2. Der Senat ist in seinem Hinweisbeschluss nicht davon ausgegangen, dass die Klägerin den Auslauf erkannt hat. Insoweit die Klägerin nochmals die Beweiswürdigung des Landgerichts (hinsichtlich ihres sportlichen Ehrgeiz bzw. eines Wettrennen) angreift, ist anzumerken, dass diese Gesichtspunkte nicht entscheidend sind, da eine etwaige besonders unvorsichtige und unangemessene Fahrweise bei der Frage eines etwaigen Mitverschuldens zu berücksichtigen gewesen wären. Vorliegend kann jedoch bereits keine Verkehrssicherungspflichtverletzung der Beklagten festgestellt werden. Entscheidend ist, dass, wie das Landgericht zutreffend ausgeführt hat, aufgrund des Unfalles der Klägerin kein Rückschluss gezogen werden kann, dass die Rodelbahn unzureichend präpariert war oder an diesem Tag die Bahn nicht geöffnet werden durfte.
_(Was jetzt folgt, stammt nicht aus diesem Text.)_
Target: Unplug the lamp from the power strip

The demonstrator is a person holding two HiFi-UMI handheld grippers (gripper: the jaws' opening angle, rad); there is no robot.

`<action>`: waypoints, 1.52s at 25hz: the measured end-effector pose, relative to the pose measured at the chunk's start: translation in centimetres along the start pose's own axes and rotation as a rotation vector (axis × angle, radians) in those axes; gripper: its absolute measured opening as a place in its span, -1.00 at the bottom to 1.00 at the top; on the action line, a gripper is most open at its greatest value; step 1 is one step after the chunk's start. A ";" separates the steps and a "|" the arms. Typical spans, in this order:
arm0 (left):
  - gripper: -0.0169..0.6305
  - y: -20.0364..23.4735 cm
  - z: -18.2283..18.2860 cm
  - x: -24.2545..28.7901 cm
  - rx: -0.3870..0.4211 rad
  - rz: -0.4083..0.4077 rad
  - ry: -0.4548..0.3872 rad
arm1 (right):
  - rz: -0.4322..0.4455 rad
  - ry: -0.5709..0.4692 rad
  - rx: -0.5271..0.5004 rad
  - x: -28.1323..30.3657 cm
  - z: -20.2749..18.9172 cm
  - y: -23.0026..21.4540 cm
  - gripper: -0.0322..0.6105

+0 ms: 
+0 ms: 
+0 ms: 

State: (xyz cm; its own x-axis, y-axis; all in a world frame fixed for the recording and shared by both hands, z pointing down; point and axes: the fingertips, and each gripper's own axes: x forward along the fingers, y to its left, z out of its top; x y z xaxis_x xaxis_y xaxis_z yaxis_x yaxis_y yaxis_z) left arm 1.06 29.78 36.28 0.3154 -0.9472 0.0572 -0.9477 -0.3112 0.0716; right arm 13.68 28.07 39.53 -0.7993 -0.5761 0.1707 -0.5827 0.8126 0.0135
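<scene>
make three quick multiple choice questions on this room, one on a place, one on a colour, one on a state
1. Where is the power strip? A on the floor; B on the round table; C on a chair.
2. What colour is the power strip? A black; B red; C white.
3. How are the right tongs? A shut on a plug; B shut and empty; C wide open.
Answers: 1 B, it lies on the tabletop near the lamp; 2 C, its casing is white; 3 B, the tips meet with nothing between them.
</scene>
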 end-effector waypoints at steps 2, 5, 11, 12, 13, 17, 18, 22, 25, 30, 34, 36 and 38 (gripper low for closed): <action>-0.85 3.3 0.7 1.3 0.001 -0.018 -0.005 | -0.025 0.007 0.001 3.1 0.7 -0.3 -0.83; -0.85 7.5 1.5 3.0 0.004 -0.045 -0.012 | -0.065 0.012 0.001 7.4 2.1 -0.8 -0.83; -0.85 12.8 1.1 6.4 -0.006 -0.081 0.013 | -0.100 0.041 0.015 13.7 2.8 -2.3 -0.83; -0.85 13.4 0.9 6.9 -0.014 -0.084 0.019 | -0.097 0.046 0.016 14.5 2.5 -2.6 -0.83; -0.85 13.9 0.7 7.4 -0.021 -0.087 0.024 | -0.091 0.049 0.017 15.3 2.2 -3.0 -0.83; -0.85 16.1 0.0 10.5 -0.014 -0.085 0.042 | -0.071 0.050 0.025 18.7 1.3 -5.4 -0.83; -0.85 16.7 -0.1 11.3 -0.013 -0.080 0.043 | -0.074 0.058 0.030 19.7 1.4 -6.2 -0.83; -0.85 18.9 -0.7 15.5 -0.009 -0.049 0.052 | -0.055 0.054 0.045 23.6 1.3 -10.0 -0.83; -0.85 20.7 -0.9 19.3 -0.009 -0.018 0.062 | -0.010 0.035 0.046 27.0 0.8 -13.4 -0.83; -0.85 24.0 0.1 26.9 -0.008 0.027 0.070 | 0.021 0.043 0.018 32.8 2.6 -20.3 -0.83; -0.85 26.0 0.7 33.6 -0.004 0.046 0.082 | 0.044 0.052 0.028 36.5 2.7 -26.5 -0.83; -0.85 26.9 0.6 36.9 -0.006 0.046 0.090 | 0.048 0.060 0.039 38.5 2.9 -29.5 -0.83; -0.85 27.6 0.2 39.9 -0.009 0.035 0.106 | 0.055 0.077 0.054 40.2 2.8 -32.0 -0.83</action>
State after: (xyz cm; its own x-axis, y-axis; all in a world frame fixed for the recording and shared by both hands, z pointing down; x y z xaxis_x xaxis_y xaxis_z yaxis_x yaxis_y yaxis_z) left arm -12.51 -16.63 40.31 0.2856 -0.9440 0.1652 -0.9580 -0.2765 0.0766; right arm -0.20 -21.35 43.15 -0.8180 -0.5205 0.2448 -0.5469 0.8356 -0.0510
Im Übrigen hat die Klägerin in ihrer Anhörung vor dem Landgericht selbst vom sportlichen Ehrgeiz gesprochen und der Zeuge O. hat ausgesagt, dass vor dem Unfall ihn die Klägerin vorfahren lassen habe, weil er weniger Erfahrung gehabt habe und sie ihn dann ihn dann immer wieder eingeholt habe. Ob man dies als eine Art Wettrennen bezeichnet kann, mag dahingestellt sein, der Aussage kann jedoch entnommen werden, dass die Klägerin schneller als der Zeuge gefahren sein muss.
3. Einer Einvernahme des Zeugen D. bedurfte es nicht, da unterstellt werden kann, dass an dieser wohl gefährlichsten Passage der Bahn auch hin und wieder Unfälle passieren. Entscheidend ist, dass auch nach Bewertung des Senats die Warnungen auf der Strecke vor der Kurve wie auch die Hinweise in der Bewerbung der Bahn ausreichend sind und auch die Kurve grundsätzlich bei vorsichtiger und angemessener Fahrweise bewältigbar ist.
Die Kostenentscheidung beruht auf § 97 Abs. 1 ZPO. Die Feststellung zur vorläufigen Vollstreckbarkeit des angefochtenen Urteils erfolgte gemäß §§ 708 Nr.10 S. 2; 711 ZPO.